__WHAT YOU ARE ASKED TO DO__. From the material below, copy every line in which the word "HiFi" occurs.

══ GIVEN INFORMATION

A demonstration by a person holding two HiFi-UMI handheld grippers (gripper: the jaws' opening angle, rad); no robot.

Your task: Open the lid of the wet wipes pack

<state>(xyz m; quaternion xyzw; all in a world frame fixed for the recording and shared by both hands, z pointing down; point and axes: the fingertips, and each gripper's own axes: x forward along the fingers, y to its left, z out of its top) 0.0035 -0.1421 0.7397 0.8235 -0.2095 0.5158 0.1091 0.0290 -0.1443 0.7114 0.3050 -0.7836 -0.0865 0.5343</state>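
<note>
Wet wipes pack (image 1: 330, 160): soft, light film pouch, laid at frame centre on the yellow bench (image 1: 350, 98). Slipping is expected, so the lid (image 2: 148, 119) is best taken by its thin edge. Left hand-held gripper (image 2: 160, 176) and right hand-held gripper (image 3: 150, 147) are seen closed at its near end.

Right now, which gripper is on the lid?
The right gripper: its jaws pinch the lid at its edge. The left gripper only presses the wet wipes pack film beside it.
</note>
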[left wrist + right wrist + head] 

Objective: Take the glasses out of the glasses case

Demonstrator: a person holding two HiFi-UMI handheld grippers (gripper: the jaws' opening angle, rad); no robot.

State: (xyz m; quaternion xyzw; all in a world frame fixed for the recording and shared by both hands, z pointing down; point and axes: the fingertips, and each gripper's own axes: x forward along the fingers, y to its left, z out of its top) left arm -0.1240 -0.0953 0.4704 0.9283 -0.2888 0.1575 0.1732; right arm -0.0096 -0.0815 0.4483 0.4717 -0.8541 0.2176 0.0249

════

__RESULT__.
A demonstration by a person holding two HiFi-UMI handheld grippers (gripper: the jaws' opening angle, rad); no robot.
Demonstrator: a person holding two HiFi-UMI handheld grippers (gripper: the jaws' opening angle, rad); no robot.

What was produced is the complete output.